Riparian buffers are vegetated areas along stream banks. They provide habitat for insects, amphibians and wildlife. Riparian areas store water in high flow times and release during low flow times. They also dissipate water energy during floods.

• Berks Nature received $108,000 for two farm projects and two conservation easements. The $30,000 project at the Gauker Farm in Richmond Township will include manure storage, roofed heavy use area and stormwater controls. The Kunkel Farm, just over the Berks County border in Lynn Township, Lehigh County, will install agricultural best management practices for stormwater, including a manure storage facility and stream crossing. The grant is for $70,000.

• A $4,000 grant will help permanently protect an important forest of 109 acres of the Olivet Blue Mountain Camp property in Hamburg and Windsor Township. This forested region in northern Berks is in the Kittatinny Ridge.

• Berks Nature also received $4,000 toward a conservation easement on the 70-acre Smith property in District Township that will protect the headwaters of the Perkiomen Creek Watershed from development.

• The Charlestown Play House, a preschool in Phoenixville, Chester County, will receive $50,000 to protect the Pickering Creek by fixing its gravel parking lot. Stormwater erodes the gravel parking lot, flows across a road and into a Pickering Creek tributary.
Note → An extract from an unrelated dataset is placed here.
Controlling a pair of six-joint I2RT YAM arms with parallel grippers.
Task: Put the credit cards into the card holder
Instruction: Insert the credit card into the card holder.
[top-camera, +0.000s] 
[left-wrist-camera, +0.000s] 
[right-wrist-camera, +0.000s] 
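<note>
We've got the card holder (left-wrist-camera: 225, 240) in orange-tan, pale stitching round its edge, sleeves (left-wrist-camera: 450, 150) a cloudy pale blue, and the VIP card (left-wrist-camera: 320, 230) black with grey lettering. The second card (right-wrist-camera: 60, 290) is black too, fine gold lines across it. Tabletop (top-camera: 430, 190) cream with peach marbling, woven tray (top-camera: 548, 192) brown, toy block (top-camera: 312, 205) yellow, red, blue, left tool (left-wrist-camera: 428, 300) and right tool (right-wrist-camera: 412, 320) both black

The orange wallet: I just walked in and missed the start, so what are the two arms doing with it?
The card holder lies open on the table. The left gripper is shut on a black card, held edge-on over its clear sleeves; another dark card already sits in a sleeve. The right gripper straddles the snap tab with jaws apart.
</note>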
The project will construct bioretention areas with amended soils, native vegetation and additional drainage to reduce runoff and velocity, improve water quality and enhance habitat value while increasing educational opportunities at the nonprofit preschool.
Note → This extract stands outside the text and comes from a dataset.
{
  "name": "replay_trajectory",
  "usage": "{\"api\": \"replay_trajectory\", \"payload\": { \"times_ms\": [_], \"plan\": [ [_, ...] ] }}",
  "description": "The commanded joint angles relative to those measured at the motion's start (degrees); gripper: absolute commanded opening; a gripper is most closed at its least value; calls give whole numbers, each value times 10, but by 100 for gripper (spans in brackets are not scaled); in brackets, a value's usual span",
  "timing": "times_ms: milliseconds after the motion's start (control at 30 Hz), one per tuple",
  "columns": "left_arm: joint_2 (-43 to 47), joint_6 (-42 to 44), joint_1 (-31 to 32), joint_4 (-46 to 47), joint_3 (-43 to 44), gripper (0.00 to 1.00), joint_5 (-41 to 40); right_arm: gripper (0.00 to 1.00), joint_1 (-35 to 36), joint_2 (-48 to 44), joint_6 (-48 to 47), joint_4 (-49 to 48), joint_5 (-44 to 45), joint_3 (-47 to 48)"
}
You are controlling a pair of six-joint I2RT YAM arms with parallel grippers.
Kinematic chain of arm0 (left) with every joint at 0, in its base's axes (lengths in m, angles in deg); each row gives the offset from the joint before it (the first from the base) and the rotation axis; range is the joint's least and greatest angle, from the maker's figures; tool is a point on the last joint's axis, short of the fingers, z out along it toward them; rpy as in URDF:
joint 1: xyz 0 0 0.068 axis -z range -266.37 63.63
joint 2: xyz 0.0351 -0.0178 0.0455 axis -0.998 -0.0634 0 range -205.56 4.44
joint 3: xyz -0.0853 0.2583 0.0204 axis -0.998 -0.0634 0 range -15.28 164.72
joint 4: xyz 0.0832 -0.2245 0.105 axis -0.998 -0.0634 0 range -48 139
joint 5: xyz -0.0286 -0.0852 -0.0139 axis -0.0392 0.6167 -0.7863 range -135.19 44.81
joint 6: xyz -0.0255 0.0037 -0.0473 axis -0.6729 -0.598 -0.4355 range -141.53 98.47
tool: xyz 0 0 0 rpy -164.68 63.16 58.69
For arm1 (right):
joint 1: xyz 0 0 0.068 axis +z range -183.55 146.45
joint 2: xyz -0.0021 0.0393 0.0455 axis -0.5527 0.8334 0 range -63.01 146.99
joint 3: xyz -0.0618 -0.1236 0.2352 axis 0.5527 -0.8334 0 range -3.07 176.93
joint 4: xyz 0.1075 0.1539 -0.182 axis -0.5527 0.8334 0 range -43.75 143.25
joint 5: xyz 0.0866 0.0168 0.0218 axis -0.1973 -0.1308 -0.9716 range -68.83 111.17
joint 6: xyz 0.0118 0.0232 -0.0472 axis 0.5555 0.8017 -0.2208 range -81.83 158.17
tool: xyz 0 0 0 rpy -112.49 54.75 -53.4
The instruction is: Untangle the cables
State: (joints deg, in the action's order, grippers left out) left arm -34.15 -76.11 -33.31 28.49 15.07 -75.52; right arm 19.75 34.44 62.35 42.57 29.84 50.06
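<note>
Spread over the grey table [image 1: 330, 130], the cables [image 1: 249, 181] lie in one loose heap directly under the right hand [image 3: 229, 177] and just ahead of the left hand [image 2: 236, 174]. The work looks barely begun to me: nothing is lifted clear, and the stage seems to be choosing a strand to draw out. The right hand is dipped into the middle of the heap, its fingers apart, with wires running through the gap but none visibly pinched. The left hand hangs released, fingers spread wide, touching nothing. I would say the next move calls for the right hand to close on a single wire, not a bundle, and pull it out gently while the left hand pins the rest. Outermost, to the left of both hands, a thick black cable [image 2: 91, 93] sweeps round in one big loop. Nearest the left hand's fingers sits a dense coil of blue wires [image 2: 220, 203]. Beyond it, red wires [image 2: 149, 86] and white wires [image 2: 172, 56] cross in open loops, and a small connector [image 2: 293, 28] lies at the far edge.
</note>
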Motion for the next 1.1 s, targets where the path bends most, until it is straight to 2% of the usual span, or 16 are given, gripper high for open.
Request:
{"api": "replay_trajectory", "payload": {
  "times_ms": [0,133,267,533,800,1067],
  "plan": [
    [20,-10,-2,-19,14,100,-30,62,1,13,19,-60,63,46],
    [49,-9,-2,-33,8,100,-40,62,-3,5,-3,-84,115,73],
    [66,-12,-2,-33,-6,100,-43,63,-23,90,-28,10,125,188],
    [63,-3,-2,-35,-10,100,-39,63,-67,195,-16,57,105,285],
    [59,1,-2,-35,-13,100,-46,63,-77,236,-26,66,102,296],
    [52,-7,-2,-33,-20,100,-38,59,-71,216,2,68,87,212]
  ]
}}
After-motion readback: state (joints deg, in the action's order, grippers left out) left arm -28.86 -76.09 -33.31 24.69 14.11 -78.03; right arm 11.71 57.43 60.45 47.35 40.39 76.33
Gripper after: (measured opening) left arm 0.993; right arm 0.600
• Schuylkill Center for Environmental Education in Philadelphia received $35,000 for a stormwater project to address issues affecting Smiths Run, a first order tributary on the property of the Schuylkill Center for Environmental Education.

• Lower Frederick Township in Montgomery County received $1,650 for land acquisition and conservation easement to conserve a critical portion of an existing 5 acre parcel known as the Reynolds/Cabin Craft property through the use of both subdivision and conservation easement measures. Included within the conservation easement agreement will be a recorded public trail easement.

The virtual event gave tours of recent restoration projects, including one improving the Tulpehocken Creek, another impacting the Kernsville Dam and Lafayette Street restoration in Norristown.

Tulpehocken Creek project

The Tulpehocken Creek restoration project at the Zartman farm was decades in the making, said Berks Conservation District's Kent Himmelright. The restoration has brought back a lively trout population, he said.

The Tulpehocken Creek Restoration video can be accessed at https://www.youtube.com/watch?v=jys71IcoyNU

Porter property reclamation

Ken Porter talked about coal silt reclamation project that impacts the Kernsville Dam and will restore a bridge connecting two pieces of Schuylkill River Trail.

"For me, believe it or not, it's a re-connection to my father and his generation," Porter said in the video. "They instilled upon me the beauty of Schuylkill County."

The Porter Reclamation video can be accessed at https://www.youtube.com/watch?v=bpOW1yUUo5s

Lafayette Street project in Norristown

The linear park looks deceptively beautiful. It was not a mere beautification project, said Crystal Gilchrist of Montgomery County Planning Commission. It took time and cooperation of several agencies, including the relocation of the Schuylkill River Trail. The project was divided in to pieces to complete. It led to a new Wawa in the area, and property values are staring to increase as result, Gilchrist said.

"It was an exciting project to watch happen," Gilchrist said. "The whole three sections of it took about eight years to complete over all."

It has really changed the character of that area of Norristown, she added.